## How to complete this task
With the records as your source, report how many lines contain "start". Add no other words.

[Records from a collection]

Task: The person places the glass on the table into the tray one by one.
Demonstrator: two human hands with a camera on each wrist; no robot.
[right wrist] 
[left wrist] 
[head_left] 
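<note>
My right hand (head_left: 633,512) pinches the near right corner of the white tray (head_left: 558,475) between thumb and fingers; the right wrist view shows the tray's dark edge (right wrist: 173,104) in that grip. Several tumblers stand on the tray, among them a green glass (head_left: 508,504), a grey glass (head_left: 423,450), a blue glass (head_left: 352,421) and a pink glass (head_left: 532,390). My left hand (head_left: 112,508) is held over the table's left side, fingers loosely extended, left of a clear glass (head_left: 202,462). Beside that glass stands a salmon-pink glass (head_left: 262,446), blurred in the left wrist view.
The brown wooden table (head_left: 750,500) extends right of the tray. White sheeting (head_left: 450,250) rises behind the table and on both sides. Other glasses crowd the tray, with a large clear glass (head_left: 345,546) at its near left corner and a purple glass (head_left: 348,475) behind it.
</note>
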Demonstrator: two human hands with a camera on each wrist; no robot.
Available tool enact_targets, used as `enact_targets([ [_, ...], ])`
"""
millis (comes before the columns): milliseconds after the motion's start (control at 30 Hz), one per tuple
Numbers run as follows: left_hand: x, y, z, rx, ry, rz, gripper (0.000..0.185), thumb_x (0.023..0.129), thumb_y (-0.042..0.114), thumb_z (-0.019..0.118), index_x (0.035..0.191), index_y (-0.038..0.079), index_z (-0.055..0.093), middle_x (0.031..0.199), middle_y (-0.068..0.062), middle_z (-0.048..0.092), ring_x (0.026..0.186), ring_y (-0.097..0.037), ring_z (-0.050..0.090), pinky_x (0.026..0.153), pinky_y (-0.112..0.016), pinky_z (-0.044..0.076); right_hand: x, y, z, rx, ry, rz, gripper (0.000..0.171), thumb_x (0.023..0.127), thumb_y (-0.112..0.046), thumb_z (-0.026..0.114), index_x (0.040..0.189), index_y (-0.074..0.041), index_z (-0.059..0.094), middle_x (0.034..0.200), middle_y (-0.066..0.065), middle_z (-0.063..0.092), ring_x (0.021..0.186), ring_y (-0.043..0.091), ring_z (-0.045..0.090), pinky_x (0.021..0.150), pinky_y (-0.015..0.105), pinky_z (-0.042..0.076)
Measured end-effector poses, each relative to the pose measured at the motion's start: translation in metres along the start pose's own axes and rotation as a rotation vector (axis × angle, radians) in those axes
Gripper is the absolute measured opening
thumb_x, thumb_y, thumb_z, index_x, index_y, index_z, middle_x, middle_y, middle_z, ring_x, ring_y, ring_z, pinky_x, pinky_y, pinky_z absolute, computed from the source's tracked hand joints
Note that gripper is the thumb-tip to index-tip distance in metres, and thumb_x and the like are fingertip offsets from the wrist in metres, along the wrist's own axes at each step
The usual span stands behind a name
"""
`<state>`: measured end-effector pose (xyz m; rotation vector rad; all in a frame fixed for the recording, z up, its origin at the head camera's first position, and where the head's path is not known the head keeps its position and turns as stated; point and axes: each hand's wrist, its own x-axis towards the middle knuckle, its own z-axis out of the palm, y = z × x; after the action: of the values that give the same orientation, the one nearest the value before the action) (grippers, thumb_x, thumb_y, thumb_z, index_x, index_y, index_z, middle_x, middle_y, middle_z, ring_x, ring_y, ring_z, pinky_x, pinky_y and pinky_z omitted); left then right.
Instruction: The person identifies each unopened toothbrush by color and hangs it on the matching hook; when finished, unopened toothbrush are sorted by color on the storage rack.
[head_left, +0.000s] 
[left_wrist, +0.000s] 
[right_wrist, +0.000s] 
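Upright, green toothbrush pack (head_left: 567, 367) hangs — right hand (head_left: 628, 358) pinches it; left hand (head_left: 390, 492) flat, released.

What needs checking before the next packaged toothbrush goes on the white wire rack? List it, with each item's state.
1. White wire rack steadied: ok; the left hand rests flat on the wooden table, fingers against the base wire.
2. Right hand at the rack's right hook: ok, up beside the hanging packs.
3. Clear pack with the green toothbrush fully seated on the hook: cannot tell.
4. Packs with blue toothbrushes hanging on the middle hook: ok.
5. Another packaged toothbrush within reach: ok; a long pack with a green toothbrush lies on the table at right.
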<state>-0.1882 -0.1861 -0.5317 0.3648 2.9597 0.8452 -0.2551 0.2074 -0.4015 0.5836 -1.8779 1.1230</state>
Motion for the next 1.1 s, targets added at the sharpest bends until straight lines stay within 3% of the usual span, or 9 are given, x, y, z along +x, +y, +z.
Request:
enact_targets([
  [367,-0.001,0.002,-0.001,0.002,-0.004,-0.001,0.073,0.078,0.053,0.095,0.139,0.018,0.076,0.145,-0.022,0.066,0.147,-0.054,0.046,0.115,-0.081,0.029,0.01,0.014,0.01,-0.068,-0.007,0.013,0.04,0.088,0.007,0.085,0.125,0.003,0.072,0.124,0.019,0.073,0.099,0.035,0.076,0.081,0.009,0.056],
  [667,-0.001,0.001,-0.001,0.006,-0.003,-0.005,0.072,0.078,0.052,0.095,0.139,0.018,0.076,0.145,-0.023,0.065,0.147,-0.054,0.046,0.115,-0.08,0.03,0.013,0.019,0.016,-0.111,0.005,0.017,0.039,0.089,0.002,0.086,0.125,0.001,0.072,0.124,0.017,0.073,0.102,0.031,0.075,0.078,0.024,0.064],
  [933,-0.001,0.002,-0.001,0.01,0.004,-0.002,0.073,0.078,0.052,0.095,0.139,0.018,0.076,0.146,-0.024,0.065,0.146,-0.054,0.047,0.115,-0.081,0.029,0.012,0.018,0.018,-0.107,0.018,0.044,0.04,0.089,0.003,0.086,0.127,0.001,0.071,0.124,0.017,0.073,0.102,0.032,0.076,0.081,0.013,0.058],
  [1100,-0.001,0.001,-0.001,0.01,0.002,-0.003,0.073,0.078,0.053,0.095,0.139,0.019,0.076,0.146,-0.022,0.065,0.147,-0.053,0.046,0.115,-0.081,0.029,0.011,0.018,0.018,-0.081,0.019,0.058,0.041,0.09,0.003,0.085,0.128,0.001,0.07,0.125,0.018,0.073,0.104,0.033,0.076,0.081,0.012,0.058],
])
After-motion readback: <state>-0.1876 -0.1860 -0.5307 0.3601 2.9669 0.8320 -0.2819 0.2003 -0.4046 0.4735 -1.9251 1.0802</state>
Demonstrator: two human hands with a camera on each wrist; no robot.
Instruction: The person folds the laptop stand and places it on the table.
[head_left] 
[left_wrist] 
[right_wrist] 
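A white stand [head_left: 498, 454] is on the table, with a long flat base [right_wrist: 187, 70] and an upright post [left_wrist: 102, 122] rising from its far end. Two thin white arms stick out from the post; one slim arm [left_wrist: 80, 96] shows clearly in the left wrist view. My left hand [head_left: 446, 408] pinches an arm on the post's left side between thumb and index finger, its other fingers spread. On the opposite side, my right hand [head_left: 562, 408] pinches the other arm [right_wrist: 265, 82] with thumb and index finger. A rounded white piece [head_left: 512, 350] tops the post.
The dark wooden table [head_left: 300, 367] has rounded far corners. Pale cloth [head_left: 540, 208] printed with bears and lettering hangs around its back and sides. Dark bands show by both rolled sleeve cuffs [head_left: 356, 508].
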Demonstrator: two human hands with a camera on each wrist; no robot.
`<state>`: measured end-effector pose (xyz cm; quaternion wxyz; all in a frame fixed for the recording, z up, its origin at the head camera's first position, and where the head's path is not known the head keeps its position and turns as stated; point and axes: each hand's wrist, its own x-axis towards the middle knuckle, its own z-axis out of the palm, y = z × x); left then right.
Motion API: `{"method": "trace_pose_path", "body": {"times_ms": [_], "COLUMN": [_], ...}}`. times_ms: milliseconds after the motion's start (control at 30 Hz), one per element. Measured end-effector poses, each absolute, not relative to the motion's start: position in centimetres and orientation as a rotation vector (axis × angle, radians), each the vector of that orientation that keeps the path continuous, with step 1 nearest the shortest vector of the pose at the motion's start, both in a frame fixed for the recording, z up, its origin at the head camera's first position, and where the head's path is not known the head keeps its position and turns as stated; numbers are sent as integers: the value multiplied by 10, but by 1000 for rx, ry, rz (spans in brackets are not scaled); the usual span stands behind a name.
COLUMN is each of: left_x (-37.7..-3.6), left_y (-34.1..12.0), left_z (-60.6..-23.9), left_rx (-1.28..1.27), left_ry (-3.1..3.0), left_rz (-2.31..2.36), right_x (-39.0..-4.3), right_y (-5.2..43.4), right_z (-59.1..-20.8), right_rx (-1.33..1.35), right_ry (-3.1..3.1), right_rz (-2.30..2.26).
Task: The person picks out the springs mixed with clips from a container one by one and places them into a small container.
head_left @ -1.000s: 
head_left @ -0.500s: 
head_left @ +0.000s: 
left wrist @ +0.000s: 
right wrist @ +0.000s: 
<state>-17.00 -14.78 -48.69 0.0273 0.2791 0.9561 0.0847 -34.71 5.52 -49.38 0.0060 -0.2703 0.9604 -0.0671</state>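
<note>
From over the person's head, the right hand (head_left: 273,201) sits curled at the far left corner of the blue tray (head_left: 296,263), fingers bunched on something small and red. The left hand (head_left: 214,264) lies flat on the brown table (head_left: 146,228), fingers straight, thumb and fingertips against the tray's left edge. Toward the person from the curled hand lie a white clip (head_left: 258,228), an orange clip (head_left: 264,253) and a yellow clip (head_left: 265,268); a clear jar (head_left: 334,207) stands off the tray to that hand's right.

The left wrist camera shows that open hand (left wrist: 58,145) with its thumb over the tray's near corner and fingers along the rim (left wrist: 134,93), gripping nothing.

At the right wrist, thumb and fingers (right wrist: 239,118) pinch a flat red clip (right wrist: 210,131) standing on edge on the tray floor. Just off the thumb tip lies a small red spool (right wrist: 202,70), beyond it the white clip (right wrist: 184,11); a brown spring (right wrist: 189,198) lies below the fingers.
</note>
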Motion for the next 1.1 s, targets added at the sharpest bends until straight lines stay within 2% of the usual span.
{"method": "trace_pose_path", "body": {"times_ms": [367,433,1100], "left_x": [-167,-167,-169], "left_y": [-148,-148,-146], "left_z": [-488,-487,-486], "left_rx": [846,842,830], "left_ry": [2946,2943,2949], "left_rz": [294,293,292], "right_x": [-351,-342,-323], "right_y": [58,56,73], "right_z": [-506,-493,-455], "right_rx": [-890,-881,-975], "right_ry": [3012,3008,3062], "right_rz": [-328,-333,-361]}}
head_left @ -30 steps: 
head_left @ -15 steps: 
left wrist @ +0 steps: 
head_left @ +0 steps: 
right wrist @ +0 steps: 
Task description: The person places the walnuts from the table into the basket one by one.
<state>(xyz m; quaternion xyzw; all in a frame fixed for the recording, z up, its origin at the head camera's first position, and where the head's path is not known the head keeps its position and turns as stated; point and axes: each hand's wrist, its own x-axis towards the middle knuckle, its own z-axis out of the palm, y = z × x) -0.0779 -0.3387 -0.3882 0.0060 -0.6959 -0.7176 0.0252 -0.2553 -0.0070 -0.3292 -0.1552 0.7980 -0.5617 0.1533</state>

## Response to the exercise
3